Boers settlers, who were allowed to settle near the Vhavenda kingdom during King Ravele’s reign in the 1850s, demanded taxes when King Makhado ascended the throne. The Boers tried to confine the Vhavenda to a reserve determined by Europeans to chase King Makhado off his land. General Paul Kruger backed this decision.

The king became known as the “lion of the North” for resisting these attempts to chase him off his land with much ferocity. He earned the name “Tshilwavhusiku tsha Ramabulana” or “Night Fighter of Ramabulana” because he attacked at night with men who knew the area well.

This image and text are from the National Heritage Museum of South Africa at Maropeng in Johannesburg.

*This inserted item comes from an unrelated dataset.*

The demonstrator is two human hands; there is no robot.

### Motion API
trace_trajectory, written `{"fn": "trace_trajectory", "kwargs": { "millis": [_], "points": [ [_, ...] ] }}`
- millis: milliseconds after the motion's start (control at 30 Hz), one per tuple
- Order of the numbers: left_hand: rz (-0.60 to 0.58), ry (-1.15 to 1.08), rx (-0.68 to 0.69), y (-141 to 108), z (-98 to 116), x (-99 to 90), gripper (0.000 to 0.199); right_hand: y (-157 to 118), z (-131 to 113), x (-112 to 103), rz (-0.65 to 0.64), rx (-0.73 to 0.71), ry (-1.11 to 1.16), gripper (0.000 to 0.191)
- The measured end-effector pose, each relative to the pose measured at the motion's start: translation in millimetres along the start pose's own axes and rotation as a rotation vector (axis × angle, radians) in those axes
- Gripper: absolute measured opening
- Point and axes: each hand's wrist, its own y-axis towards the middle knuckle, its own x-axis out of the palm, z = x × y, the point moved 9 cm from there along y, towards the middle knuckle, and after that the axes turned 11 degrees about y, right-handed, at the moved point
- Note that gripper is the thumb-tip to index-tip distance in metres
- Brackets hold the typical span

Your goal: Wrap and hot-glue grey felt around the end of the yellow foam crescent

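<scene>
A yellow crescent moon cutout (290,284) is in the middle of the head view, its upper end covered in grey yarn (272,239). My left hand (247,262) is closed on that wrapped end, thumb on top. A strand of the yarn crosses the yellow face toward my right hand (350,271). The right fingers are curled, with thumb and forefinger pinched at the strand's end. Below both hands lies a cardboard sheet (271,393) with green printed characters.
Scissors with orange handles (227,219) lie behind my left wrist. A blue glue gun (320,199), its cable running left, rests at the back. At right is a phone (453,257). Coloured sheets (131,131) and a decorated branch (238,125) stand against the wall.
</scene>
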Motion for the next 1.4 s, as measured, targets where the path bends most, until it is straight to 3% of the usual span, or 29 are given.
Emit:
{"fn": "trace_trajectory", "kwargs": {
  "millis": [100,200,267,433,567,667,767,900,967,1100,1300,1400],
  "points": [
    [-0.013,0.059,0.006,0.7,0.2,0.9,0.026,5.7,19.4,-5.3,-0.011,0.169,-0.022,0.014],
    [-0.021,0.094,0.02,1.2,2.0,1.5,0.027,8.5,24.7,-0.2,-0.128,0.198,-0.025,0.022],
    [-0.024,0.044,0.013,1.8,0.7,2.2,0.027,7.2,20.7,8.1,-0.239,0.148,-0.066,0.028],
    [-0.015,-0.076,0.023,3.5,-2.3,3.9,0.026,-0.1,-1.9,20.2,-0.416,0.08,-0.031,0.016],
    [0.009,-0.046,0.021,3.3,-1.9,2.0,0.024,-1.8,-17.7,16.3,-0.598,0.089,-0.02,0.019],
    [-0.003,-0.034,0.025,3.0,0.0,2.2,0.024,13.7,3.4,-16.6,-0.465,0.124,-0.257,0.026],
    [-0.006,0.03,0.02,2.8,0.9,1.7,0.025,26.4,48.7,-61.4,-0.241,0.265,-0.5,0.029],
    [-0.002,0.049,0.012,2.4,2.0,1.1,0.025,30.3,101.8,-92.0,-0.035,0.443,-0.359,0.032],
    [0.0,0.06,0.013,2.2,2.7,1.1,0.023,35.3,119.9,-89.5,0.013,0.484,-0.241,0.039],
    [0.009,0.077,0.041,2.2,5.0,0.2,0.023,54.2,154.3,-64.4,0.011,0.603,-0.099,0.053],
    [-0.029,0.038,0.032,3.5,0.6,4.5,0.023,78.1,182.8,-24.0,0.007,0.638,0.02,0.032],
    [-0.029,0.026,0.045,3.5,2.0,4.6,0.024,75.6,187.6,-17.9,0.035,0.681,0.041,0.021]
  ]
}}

He successfully commanded his regiments in outmanoeuvring the Boers and kept them at bay until his death. He died in 1895 from suspected food poisoning by his first wife and some of his lieutenants. The Boer settlers defeated his successor Mphephu in one of the last wars of resistance in the Transvaal, which is now modern-day Gauteng.

King Makhado is remembered as a strong king, leading his people from the front, and a skilled and strategic warrior.

Exhibition details

These sculptures are part of the Long March to Freedom exhibition by the National Heritage Monument of South Africa. You can visit it at Maropeng – Cradle of Humankind. 

When visiting Maropeng between 9 am and 5 pm on weekdays and weekends, you’ll be able to see the exhibition before walking into the museum.

* images taken by me at the National Heritage Museum of South Africa.